Entonces a Astrid se le ocurrió una idea.
—Pasó de Brittney a Drake, por lo que tarde o temprano volverá a lo primero. Puede ser más fácil hablar con Brittney.
Dekka asintió.
—Ya, es verdad. Puede que nos sirva de algo si conseguimos que hable.
—Pero debemos tener cuidado —insistió Astrid—. No sabemos lo que puede hacer. Igual puede regenerarse a partir de la cabeza. No sabemos si las partes separadas pueden regenerarse. —Miró intranquila a Brianna—. ¿Sabes dónde has puesto todas las partes?
—Sí —respondió Brianna, pero su tono de voz claramente reflejaba incertidumbre, acentuada por el modo en que miraba hacia arriba y hacia una esquina, como intentando acordarse.
—Si puede regenerarse… —empezó a decir Dekka.
—Entonces tendríamos un montón de Drakes, uno de cada parte cortada.
—¿Vais a convertir mi hazaña en algo malo, chicas? —preguntó Brianna con voz estridente—. ¡Lo he pillado! ¡Lo he pillado y lo he rajado! Y os he traído la cabeza.
—Lo has hecho muy bien, Brisa —la tranquilizó Dekka—. Pero haznos el favor de ir a ver qué hacen las otras partes. Asegúrate de que están donde las dejaste, ¿eh?

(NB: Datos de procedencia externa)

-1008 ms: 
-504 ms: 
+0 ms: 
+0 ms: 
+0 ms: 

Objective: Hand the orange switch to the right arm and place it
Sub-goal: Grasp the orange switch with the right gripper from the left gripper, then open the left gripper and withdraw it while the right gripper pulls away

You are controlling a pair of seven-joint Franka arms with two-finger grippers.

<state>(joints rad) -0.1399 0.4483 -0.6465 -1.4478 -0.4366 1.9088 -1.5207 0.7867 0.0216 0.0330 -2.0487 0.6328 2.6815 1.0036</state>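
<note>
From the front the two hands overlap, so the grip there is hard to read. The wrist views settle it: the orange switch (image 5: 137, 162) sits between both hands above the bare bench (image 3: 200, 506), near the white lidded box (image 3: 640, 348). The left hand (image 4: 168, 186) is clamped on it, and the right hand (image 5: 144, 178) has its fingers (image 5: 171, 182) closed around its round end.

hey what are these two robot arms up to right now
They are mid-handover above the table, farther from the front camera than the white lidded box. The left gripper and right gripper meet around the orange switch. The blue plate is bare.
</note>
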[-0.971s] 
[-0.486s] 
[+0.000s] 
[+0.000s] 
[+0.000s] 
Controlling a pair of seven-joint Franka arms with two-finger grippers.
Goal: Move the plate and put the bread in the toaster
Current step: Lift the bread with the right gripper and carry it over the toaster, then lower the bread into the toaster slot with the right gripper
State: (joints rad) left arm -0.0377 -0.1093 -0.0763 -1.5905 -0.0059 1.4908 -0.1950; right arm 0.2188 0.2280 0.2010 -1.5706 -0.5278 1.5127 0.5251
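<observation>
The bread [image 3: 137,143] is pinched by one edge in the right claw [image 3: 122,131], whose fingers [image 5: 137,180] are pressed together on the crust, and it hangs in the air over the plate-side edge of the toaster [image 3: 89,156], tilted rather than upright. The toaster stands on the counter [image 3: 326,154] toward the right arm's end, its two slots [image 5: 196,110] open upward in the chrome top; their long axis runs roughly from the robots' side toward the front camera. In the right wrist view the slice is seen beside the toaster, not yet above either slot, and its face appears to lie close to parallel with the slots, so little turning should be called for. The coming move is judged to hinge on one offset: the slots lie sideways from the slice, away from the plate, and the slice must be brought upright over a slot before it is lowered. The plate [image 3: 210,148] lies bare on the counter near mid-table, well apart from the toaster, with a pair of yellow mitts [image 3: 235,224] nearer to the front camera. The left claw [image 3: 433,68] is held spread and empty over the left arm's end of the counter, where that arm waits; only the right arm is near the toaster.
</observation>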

—Vale, antes tengo que comer algo. Debo de haber corrido más de ciento cincuenta kilómetros —dijo, y salió disparada, dejando a Astrid, Dekka y la cabeza, que seguía vocalizando cosas desagradables.
—Tengo una idea —dijo Dekka—. Hay una nevera en mi caravana. La traigo, le hago unos agujeros, pongo la cabeza dentro, le pongo piedras en el fondo y la hundimos con una carga pesada. Igual eso lo mata.
Astrid suspiró.
—Esto no será para contarlo en el Today Show. Voy a empezar a traer piedras.